Some 35.2pc of households in the capital live in an apartment, up from 33.3pc five years ago.

The report also reveals that the average household is rising in size, with the fastest rate of increase in Dublin.

The typical home in the State is now occupied by 2.75 people, up from 2.73 in 2011.

The largest increase was in Fingal (up to 3.03 from 2.92), followed by Dublin City which rose from 2.4 to 2.48.


Four counties - Fingal, Meath, Kildare and South Dublin - had at least three people per household on average.

The situation is particularly acute for young families with children.

Nationally, 95,000 households live in a home with more people than rooms. Of these, 43pc - or almost 41,000 - are in Dublin, where thousands of families are stuck in negative equity.

People Before Profit TD Richard Boyd Barrett said the increase in overcrowding pointed to a return to tenement living conditions for many.

Simon Community spokeswoman Niamh Randall said: "It's painting a picture of people with no choice but to share overcrowded accommodation.

"We're hearing that people have limited choices and are doubling up. You have two families sharing spaces, and moving in with family for a temporary period, which is extended and extended again."

The report also shows that just 2pc of all homes in the State were built in the last five years.
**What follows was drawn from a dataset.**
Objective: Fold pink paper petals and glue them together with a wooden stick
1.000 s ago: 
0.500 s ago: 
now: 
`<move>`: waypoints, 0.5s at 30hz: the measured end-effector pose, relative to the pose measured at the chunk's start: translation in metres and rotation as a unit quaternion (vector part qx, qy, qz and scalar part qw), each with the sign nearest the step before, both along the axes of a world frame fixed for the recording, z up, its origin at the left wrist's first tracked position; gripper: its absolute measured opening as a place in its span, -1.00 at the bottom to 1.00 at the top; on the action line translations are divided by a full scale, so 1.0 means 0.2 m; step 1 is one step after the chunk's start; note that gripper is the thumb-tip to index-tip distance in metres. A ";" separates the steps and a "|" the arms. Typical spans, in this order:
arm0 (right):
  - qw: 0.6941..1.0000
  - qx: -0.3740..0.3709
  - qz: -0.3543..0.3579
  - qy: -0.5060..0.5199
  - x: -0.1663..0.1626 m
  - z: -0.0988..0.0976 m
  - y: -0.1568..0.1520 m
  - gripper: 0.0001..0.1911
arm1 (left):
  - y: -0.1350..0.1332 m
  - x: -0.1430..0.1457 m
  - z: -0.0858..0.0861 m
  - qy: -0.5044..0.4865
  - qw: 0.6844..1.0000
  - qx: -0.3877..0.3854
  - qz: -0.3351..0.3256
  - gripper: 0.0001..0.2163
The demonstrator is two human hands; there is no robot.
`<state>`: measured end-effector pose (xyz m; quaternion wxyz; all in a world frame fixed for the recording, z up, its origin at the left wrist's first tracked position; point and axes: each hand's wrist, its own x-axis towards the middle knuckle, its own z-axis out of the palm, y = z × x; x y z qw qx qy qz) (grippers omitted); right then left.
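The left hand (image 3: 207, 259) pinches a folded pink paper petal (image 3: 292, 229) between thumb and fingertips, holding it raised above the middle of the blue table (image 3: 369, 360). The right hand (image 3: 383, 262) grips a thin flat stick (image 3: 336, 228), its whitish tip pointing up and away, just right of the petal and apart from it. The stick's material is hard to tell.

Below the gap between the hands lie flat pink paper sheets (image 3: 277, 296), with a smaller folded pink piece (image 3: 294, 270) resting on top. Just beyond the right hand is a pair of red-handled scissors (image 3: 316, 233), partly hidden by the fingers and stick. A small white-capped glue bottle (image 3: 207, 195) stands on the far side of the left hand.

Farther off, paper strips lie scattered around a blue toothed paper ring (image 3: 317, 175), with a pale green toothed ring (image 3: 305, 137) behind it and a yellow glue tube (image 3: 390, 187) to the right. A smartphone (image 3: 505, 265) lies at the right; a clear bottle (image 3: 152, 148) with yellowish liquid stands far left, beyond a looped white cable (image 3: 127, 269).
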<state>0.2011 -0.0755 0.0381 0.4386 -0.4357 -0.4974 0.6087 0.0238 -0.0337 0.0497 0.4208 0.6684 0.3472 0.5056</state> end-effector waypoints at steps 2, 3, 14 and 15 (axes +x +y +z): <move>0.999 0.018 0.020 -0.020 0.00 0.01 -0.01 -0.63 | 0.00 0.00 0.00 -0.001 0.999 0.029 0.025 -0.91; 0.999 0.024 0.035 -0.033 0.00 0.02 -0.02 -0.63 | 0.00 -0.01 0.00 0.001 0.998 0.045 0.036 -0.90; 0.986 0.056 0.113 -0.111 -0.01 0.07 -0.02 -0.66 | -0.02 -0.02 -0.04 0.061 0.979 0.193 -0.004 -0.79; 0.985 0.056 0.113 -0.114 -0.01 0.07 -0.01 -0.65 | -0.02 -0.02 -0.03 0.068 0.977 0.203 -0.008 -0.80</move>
In Dublin, only 6,598 were constructed between 2011 and 2016.

However, despite the acute shortage of homes available for sale or rent in the capital, just over 28,000 are empty. The CSO said so many units were vacant because they were being offered for sale or rent, the owner had died or they had been empty for a long period of time, with no reason given.

While the number of holiday homes across the State now stands at 62,148, up almost 5pc on 2011, the sharpest rise is in the capital.

The CSO says that in Dublin City alone, an additional 700 homes were used for seasonal purposes. In 2011, there were just 322, but this figure has since increased to 1,022, a 217pc rise.


It also says that the average age at which people buy their first home has risen to 35 years, up seven years from 2006.

"The age at which home ownership became the majority tenure category was 35 years in 2016," it said.

"Prior to that age, more householders were renting rather than owning their home."

In 2011, the average age stood at 32 years, falling to 28 in 2006, the height of the boom.

Home ownership rates are now at their lowest level since 1971.